* Exercise data:
——————————

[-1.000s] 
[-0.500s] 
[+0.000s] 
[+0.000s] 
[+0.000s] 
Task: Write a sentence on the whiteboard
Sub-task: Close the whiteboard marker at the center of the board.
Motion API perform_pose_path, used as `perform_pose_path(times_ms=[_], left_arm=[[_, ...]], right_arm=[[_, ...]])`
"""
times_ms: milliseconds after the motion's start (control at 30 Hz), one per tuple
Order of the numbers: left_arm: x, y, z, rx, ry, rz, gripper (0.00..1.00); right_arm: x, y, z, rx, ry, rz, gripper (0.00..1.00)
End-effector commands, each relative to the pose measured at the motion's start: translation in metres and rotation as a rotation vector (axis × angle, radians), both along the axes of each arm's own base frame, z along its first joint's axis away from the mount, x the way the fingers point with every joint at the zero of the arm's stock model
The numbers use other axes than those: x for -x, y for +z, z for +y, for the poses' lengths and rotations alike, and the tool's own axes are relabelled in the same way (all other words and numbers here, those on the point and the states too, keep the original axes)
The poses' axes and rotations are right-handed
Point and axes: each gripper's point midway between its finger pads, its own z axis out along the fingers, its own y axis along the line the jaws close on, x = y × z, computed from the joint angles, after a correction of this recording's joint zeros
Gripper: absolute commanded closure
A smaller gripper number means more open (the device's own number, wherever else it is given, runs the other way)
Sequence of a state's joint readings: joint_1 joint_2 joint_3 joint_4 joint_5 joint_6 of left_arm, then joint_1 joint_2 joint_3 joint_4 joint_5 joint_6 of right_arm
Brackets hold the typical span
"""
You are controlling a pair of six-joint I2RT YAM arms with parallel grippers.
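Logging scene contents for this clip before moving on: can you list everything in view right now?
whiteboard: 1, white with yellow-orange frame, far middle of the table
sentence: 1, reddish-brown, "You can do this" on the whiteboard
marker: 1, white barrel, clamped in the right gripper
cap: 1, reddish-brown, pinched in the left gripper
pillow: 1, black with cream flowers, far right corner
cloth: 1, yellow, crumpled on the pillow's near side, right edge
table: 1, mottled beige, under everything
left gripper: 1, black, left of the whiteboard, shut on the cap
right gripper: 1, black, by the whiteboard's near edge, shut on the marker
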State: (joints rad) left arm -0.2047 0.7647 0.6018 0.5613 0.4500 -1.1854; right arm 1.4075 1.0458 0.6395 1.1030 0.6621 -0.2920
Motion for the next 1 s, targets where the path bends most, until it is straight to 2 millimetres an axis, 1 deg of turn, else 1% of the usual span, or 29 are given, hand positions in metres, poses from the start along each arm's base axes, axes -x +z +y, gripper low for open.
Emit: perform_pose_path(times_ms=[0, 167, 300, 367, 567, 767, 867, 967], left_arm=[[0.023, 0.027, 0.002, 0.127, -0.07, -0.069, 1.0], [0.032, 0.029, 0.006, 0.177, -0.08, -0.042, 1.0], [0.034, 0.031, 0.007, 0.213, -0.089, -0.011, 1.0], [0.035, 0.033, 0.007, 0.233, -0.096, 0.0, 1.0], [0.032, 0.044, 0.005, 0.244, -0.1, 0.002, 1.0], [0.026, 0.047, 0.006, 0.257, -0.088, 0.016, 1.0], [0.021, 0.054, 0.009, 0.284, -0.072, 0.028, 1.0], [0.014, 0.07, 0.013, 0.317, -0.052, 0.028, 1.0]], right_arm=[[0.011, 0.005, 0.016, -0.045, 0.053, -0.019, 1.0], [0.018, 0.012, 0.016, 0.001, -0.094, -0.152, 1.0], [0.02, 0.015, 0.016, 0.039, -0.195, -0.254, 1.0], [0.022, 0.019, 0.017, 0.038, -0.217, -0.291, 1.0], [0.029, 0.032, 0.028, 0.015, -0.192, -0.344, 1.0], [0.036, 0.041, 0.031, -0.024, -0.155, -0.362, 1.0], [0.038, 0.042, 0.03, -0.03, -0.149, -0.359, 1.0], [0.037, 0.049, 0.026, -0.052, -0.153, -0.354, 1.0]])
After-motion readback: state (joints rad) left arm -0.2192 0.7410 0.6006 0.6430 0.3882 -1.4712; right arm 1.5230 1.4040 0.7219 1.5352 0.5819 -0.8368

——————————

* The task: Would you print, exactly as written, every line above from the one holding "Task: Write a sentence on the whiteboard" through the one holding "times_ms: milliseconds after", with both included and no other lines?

* Worked solution:
Task: Write a sentence on the whiteboard
Sub-task: Close the whiteboard marker at the center of the board.
Motion API perform_pose_path, used as `perform_pose_path(times_ms=[_], left_arm=[[_, ...]], right_arm=[[_, ...]])`
"""
times_ms: milliseconds after the motion's start (control at 30 Hz), one per tuple

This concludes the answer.